Elricho Nazriel Muhammad

3 0 0
                                    

Al Umar, 18.05 WIB
Ketika jam dinding tua yang tinggi dan besar diatas menara Al Umar berdentang kencang, menandakan akan dimulainya tadarus Al-Qur'an dan muthola'ah (yang diperuntukkan pada santri hafalan atau calon hafidz dan hafidzah). Para santri dan santriwati segera berbondong-bondong meninggalkan masjid menuju aula utama, berjalan berbaris dengan langkah pelan dan semangat, namun ada juga yang berlari kencang seakan takut tak kebagian tempat duduk.

Mereka mengejar waktu, karena sangat tak pantas bilamana mereka baru hadir ketika ustadz atau ustadzah telah berada di mimbar (kursi utama), yang dalam dunia pesantren dikenal dengan sebutan su'ul adab. Hal inilah juga yang tengah aku lakukan, aku mempercepat langkah menuju aula utama. Jika biasanya aku mengejar waktu agar tak tertinggal materi kyai, hari ini aku mengejar waktu karena tak ingin membuat santri-santri abah menunggu lama, sesuai dugaan.. hari ini aku mengajar, menggantikan ustadz Zhafran yang berhalangan hadir.

"Assalamu'alaikum yaa akhy wa ukhty.." salam saya di depan pintu kayu besar jalur keluarga pesantren.

" 'Alaikumsalam ustadz," koor para santri serentak, mereka berbisik-bisik setelahnya. Mungkin heran siapa laki-laki ini? Kemana ustadz Zhafran? Kok malah pria asing, mana masuknya lewat jalur keluarga pesantren pula.

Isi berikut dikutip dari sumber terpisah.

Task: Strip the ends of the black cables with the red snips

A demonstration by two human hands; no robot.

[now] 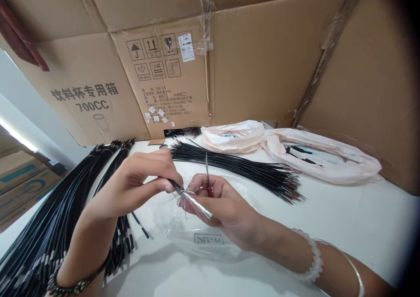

" Bismillah, mungkin kalian semua heran mengapa saya berada di sini. Saya adalah utusan abah untuk menggantikan ustadz Zhafran yang berhalangan hadir, nama saya Richo . Semoga betah dengan penjelasan materi dari saya, ada pertanyaan?" kutatap para santri dihadapanku. Terlihat banyak tangan-tangan yang terangkat baik dari santri maupun santriwati.

"Ana ustadz!" suara-suara menggema meramaikan aula utama yang biasanya sunyi.

"Silahkan siapa dulu, keputusan di tangan kalian untuk ikhwan atau akhwat dulu. Silahkan ditentukan dan saya akan menjawabnya semampu saya. 10 orang, masing-masing akhwat-ikhwan!" tegasku meredam kebisingan. Sontak semuanya diam, aula yang tadinya bising dengan gema yang bersahutan kini hening seakan tak terjadi apa-apa.

Mereka pun berunding, dan akhirnya lima ikhwan dan lima akhwat telah duduk berbaris di paling depan. Tenang.. masih terhalang kain tebal kok.

Satu persatu dari mereka pun menuangkan pertanyaannya padaku. Rata-rata pertanyaan mereka adalah siapa aku dan hubungan dengan pesantren.

"'Afwan ustadz, kalau diperbolehkan tau antum sebenarnya sinten njih?" tanya seorang ikhwan pertama.

"Ustadz, apa antum gus Fawwaz yang kabarnya mengenyam pendidikan di Mesir?" ikhwan kedua.

"'Afwan ustadz, apa njenengan calonnya ning Nilam?" ikhwan ketiga.

"'Afwan, antum putranya abah?" ikhwan keempat.

"Antum, santri ndalem baru yang nderek abah? Ana baru lihat, 'afwan, tapi kok antum sudah dipercaya buat menggantikan ustadz Zhafran. Antum ada hubungan apa dengan keluarga ndalem?" ikhwan kelima.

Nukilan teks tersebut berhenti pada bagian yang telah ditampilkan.